Every line in the data below that includes "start" belongs in the answer, copied as it stands.

☆ ☆ ☆

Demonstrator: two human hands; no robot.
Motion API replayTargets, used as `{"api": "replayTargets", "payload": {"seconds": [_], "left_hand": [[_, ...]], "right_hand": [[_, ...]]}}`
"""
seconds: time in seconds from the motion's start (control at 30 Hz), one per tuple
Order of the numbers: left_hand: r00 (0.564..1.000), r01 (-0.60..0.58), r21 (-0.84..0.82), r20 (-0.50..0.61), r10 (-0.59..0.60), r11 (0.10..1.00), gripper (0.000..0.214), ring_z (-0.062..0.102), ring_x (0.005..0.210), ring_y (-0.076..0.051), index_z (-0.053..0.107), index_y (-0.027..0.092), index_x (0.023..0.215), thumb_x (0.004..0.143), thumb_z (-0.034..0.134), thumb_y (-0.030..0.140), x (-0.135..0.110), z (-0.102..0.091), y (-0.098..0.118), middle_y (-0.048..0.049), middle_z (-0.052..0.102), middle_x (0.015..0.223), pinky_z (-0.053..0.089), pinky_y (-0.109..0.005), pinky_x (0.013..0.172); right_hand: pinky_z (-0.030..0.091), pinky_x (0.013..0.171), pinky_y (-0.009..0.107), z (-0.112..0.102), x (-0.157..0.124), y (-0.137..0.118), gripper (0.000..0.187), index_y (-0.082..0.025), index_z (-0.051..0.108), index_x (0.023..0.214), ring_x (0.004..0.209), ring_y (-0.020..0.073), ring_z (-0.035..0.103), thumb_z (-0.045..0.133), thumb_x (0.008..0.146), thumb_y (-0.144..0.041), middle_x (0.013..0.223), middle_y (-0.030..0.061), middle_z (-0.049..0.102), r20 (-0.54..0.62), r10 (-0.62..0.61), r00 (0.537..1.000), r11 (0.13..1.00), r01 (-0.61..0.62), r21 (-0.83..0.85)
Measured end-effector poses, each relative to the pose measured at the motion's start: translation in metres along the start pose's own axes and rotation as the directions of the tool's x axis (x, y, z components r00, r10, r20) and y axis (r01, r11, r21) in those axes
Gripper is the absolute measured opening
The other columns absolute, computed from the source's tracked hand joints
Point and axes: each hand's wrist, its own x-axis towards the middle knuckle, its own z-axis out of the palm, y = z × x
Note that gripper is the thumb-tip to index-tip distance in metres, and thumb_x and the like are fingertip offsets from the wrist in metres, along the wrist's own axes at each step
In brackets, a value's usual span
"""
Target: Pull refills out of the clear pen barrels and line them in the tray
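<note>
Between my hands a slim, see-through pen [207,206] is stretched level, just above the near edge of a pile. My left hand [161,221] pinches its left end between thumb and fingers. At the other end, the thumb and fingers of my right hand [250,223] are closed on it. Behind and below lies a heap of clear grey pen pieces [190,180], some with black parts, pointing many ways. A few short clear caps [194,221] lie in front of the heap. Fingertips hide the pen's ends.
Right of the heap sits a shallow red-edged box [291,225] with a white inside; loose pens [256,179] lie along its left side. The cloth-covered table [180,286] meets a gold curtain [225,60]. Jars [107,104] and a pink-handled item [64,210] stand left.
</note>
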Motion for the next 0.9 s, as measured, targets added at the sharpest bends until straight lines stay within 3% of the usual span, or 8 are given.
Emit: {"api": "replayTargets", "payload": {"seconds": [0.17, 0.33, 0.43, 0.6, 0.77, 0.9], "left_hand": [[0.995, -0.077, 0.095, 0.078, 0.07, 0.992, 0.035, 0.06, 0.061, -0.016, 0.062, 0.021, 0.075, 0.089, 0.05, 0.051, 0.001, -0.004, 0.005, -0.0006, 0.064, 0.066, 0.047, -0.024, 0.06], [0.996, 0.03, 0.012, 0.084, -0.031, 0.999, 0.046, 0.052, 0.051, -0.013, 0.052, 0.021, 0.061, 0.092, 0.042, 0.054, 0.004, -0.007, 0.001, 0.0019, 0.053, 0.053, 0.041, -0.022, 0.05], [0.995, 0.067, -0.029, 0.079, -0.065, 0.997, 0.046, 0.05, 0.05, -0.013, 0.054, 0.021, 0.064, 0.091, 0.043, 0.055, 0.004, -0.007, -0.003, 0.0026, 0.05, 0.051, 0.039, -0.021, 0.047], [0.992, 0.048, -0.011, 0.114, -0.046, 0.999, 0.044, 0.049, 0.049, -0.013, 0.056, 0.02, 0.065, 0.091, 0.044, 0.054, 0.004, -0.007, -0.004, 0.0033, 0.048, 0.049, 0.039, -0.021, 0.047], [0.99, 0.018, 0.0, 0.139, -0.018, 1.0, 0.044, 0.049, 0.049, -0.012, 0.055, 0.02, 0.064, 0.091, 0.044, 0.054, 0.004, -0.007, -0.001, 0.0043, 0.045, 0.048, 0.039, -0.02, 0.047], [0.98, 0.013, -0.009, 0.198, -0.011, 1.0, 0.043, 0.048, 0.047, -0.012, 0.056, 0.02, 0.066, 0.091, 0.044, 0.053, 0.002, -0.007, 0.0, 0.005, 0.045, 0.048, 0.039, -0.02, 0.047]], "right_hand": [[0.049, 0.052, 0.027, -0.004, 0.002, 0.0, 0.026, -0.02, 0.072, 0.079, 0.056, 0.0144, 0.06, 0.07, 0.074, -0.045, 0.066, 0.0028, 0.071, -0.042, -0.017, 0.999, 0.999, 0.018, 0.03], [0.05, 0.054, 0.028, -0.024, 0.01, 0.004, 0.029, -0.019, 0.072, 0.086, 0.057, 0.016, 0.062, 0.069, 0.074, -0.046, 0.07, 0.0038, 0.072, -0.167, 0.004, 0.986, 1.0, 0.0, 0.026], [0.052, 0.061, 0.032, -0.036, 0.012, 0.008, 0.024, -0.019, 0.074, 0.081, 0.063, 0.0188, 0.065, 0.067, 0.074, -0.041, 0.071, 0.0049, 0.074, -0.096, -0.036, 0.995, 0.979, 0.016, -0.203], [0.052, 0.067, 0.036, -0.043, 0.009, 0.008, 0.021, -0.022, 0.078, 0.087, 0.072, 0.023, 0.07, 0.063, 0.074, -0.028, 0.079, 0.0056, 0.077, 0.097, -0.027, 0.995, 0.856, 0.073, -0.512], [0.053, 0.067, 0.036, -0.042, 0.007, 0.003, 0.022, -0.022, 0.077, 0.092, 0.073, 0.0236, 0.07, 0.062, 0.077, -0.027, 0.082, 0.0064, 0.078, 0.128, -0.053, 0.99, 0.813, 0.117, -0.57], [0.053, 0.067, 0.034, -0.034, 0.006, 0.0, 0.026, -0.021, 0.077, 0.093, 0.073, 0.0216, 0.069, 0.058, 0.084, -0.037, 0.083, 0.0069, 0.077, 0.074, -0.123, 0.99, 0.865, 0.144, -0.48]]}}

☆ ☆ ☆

* Result
seconds: time in seconds from the motion's start (control at 30 Hz), one per tuple
Measured end-effector poses, each relative to the pose measured at the motion's start: translation in metres along the start pose's own axes and rotation as the directions of the tool's x axis (x, y, z components r00, r10, r20) and y axis (r01, r11, r21) in those axes

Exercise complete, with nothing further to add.